The decreased transport activity by S359C and other mutants analyzed in this study could be due to decreased levels of the mutants at the plasma membrane or an intrinsic defect of the mutations on transport activity. To address this, the surface expression levels of several of the mutants (Fig. 3) were compared with their transport activity (Table 1). All of the observed bands are specific for GAT-1 because they were absent from the biotinylated fraction of cells transfected with the vector alone (Fig. 3, SK). The fast running diffuse band, observed only with WT and S359C, and the fastest running species represent the monomeric forms of the fully glycosylated and deglycosylated transporter, respectively (27), and the two slower bands probably represent deglycosylated or glycosylated dimeric forms of the transporter. As can be seen in Table 1, the decreased transport activity of S359C is due to an intrinsic effect of the mutation, because its surface expression was similar to that of WT. With S359C/K448A, the surface expression was decreased, and there was a marked decrease in the proportion of the fully glycosylated monomeric species (Table 1). The transport activity and the surface expression decreased to the same extent, so that the intrinsic transport activity of this mutant was similar to that of WT.
TABLE 1.
[3H]GABA transport | Intensity | Normalized | |
---|---|---|---|
% | % | % | |
S359C | 27.9 ± 4.3 | 90 ± 3 | 31 |
S359C/K448A | 36.6 ± 0.9 | 40 ± 9 | 107 |
S359C/K448A/C164S | 9.2 ± 0.9 | 31 ± 6 | 30 |
S359C/K448A/C173S | 12.8 ± 0.6 | 40 ± 16 | 32 |
S359C/K448A/C164S/C173S | 25.6 ± 1.9 | 22 ± 4 | 130 |
In agreement with the results shown in Fig. 2B, the maximal inhibition by CuPh was lower for S359C than that for S359C/K448C or S359C/K448A (Fig. 4A), and the activity of the latter two mutants was much more potently inhibited by low concentrations of CuPh than S359C (Fig. 4A, inset). To test the idea that this maximal inhibition is determined by the nature of the amino acid residue at position 448, other substitutions were introduced. With a Glu or a Gly at this position, the inhibition of S359C was similar to that with Cys or Ala (Fig. 4B). On the other hand, the lower inhibition seen with a Lys at position 448 was also seen when it was replaced by Gln (Fig. 4B).

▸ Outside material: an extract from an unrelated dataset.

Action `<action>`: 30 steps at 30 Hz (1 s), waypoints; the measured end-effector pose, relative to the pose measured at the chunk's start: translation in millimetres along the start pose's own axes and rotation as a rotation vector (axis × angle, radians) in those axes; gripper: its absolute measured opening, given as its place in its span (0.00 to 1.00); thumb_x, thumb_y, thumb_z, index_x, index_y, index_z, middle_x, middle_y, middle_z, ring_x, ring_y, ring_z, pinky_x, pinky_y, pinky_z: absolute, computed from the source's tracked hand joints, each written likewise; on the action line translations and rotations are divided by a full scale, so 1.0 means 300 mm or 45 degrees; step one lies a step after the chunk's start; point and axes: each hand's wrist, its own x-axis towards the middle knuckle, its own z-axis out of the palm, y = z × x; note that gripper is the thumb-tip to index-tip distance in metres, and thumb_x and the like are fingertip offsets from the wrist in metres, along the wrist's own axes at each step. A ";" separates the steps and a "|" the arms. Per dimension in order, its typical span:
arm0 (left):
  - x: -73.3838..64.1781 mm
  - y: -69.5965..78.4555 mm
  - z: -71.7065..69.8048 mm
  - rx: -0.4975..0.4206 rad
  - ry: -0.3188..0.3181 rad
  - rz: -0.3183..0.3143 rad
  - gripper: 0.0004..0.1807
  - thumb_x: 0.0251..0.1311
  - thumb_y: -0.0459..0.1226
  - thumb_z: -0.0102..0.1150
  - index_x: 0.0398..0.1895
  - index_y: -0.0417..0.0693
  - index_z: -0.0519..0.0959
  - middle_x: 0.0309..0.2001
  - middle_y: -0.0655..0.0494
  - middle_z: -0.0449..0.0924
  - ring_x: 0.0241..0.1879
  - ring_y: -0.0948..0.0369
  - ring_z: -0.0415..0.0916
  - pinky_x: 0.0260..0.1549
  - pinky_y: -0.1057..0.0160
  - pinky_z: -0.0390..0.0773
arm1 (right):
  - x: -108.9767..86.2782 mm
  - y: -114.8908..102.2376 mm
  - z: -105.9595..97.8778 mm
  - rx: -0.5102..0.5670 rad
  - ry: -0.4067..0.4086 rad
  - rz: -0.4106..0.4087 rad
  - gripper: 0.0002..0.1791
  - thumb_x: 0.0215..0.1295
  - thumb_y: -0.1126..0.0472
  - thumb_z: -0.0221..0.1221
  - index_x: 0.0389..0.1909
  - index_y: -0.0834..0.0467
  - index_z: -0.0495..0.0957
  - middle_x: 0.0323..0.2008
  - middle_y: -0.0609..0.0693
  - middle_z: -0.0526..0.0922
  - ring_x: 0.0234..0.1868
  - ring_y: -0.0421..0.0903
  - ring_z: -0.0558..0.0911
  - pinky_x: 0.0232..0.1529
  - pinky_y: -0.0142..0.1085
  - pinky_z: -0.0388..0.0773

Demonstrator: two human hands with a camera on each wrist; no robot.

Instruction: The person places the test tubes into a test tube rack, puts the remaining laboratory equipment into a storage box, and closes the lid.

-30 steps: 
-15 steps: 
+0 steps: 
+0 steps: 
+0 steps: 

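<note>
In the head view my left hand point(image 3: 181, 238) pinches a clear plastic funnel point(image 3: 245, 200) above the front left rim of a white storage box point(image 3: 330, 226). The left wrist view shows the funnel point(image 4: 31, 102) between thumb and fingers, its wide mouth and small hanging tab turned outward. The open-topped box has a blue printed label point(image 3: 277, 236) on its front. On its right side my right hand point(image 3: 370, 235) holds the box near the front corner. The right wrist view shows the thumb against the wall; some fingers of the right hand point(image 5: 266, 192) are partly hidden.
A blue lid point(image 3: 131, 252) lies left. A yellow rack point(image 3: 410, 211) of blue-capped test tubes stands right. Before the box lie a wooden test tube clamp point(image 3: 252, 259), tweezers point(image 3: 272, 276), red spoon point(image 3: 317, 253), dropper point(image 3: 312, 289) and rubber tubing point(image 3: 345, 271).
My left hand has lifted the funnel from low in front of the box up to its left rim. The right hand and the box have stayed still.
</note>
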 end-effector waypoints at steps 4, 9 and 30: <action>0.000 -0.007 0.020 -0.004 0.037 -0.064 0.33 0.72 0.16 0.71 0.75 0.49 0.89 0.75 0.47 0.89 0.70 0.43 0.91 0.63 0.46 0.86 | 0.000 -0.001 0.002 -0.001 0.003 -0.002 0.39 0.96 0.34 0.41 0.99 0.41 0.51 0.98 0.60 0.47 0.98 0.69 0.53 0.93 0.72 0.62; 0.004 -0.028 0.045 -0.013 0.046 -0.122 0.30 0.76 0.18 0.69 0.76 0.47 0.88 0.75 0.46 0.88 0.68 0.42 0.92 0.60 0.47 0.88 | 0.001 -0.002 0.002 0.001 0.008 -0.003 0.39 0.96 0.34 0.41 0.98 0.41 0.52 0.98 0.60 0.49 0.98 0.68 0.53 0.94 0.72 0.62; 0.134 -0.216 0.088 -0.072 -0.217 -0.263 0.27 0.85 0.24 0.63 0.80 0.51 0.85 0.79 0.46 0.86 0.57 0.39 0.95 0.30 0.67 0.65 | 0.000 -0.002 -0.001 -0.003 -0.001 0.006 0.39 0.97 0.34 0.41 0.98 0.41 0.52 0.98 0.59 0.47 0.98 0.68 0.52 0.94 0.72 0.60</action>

The data presented in Fig. 2B indicate that the inhibition of S359C mutants by CuPh is not due to oxidative cross-linking of this cysteine with the one introduced at position 448. It is, however, possible that this inhibition could be due to the formation of a disulfide bond between an endogenous cysteine residue and Cys-359. Because position 359 is on an external loop, it was reasonable to assume that the potential partner of Cys-359 would be one of the three externally accessible cysteine residues. These cysteine residues, located at positions 74, 164, and 173, are exposed to the extracellular medium. Because Cys-74 was already replaced by Ala, we mutated the two other cysteines, which are located on EL2, to serine. The replacement of these two cysteine residues by serine in the background of either S359C or S359C/K448A resulted in reduced transport activity (see legend to Fig. 5) (p < 0.05 in all cases), consistent with results obtained with SERT and DAT (14, 15). Nevertheless, the sensitivity of our assay permits detection of transport activity as low as 0.5% of that of WT, so that there was no problem in obtaining reliable and significant data on the mutant transporters. It is noteworthy that the deletion of only one of the EL2 cysteines resulted in a shift of the distribution of the transporter-specific bands toward oligomeric forms (Table 1). Interestingly, when both mutations were introduced, there was no decrease in the intrinsic transport activity (Table 1).
The extent of inhibition of the activity of S359C by CuPh was significantly reduced when Cys-164 was replaced with serine and even more with C173S and C164S/C173S (Fig. 5A). Because the inhibition of the activity of S359C by CuPh was larger in the presence of the K448A mutation, the cysteine residues at positions 164 and 173 were also replaced by serine in the S359C/K448A background. The findings were basically the same, except that now it was possible to see that the largest reduction of the inhibition was obtained when both cysteine residues were replaced (Fig. 5B). Nevertheless, there was still some inhibition of transport by CuPh in the C164S/C173S background, which was more than the small nonspecific inhibition of 10–15% by CuPh, seen for instance in Fig. 2B (columns without S359C). Therefore, we additionally replaced other endogenous cysteine residues with the aim of reducing the inhibition by CuPh even further. However, the transport activity of these mutants was too low for further analysis (data not shown).
Effects of Dithiothreitol on Transport by Cysteine Mutants
The mutants with a cysteine at position 359 exhibit a much lower transport activity than those with a serine or alanine (Fig. 2A). Therefore, we considered the possibility that, even without preincubation with CuPh, the cysteine residue at position 359 is already cross-linked to endogenous cysteine residues, at least in a considerable fraction of the S359C transporters. To address this possibility, HeLa cells expressing S359C were incubated with DTT, prior to the transport assay. Indeed, this maneuver resulted in an almost 4-fold higher transport activity (Fig. 6). The stimulation was only seen with cysteine at position 359. Treatment of WT or S359A with DTT had very little effect on transport (Fig. 6).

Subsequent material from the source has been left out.